### What needs to be done
Write out the whole listing again, exactly as given.

### Dataset section
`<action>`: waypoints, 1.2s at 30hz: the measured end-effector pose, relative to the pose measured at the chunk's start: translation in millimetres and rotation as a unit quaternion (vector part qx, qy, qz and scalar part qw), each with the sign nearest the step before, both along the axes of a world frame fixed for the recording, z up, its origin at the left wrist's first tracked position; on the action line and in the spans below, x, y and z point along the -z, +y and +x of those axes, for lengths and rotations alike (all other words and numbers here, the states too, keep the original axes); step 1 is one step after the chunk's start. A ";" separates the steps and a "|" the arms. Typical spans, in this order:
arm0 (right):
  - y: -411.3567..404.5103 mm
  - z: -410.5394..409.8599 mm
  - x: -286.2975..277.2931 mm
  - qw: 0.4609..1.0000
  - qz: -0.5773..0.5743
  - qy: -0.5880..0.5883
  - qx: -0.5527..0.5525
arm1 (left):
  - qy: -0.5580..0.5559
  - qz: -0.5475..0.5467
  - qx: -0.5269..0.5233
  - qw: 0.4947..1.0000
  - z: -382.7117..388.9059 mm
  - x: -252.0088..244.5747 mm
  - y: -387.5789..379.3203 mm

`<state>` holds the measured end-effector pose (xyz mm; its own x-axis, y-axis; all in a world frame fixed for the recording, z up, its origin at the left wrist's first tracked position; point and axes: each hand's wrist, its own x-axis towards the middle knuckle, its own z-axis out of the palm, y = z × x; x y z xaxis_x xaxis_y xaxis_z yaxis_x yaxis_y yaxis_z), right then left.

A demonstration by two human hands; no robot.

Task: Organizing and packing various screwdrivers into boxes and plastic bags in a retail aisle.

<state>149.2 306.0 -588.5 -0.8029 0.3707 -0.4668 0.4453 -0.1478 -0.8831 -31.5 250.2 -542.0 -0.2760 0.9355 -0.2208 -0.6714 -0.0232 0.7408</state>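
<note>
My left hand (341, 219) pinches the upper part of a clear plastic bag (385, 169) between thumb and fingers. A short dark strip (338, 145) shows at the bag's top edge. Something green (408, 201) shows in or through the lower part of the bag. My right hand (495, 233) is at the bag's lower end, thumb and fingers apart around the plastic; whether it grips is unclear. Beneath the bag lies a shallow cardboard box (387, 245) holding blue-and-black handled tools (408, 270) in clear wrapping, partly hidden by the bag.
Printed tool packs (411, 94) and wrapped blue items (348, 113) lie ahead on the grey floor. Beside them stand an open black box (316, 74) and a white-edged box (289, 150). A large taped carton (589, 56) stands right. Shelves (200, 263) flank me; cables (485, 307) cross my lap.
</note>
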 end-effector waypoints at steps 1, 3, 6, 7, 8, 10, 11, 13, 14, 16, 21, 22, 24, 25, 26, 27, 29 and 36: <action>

### Solution to the exercise
`<action>`: waypoints, 1.2s at 30hz: the measured end-effector pose, relative to the pose measured at the chunk's start: translation in millimetres and rotation as a unit quaternion (vector part qx, qy, qz and scalar part qw), each with the sign nearest the step before, both along the axes of a world frame fixed for the recording, z up, its origin at the left wrist's first tracked position; on the action line and in the spans below, x, y and z point along the -z, +y and +x of those axes, for lengths and rotations alike (all other words and numbers here, the states too, keep the original axes); step 1 is one step after the chunk's start. A ";" separates the steps and a "|" the arms. Typical spans, in this order:
arm0 (right):
  - y: -411.3567..404.5103 mm
  - z: -410.5394..409.8599 mm
  - x: -286.2975..277.2931 mm
  - qw: 0.4609..1.0000
  - qz: -0.5773..0.5743
  - qy: -0.5880..0.5883
  - qx: -0.5527..0.5525
arm1 (left):
  - qy: -0.5580..0.5559
  - qz: -0.5475..0.5467
  - qx: -0.5269..0.5233
  - qw: 0.4947..1.0000
  - z: -382.7117..388.9059 mm
  - x: -252.0088..244.5747 mm
  - y: -387.5789..379.3203 mm

`<state>` holds the measured end-effector pose (xyz mm; its own x-axis, y-axis; all in a world frame fixed for the recording, z up, its origin at the left wrist's first tracked position; point and axes: each hand's wrist, its own x-axis towards the middle knuckle, its own z-axis out of the palm, y = z × x; x y z xaxis_x xaxis_y xaxis_z yaxis_x yaxis_y yaxis_z), right then left.

A demonstration by two human hands; no robot.

Task: Organizing and packing various screwdrivers into boxes and plastic bags in a retail aisle.

<state>149.2 306.0 -588.5 -0.8029 0.3707 -0.4668 0.4453 -0.1478 -0.8831 -31.5 250.2 -542.0 -0.2760 0.9355 -0.2208 -0.6714 -0.0232 0.7408</state>
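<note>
My left hand (341, 219) pinches the upper part of a clear plastic bag (385, 169) between thumb and fingers. A short dark strip (338, 145) shows at the bag's top edge. Something green (408, 201) shows in or through the lower part of the bag. My right hand (495, 233) is at the bag's lower end, thumb and fingers apart around the plastic; whether it grips is unclear. Beneath the bag lies a shallow cardboard box (387, 245) holding blue-and-black handled tools (408, 270) in clear wrapping, partly hidden by the bag.
Printed tool packs (411, 94) and wrapped blue items (348, 113) lie ahead on the grey floor. Beside them stand an open black box (316, 74) and a white-edged box (289, 150). A large taped carton (589, 56) stands right. Shelves (200, 263) flank me; cables (485, 307) cross my lap.
</note>
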 end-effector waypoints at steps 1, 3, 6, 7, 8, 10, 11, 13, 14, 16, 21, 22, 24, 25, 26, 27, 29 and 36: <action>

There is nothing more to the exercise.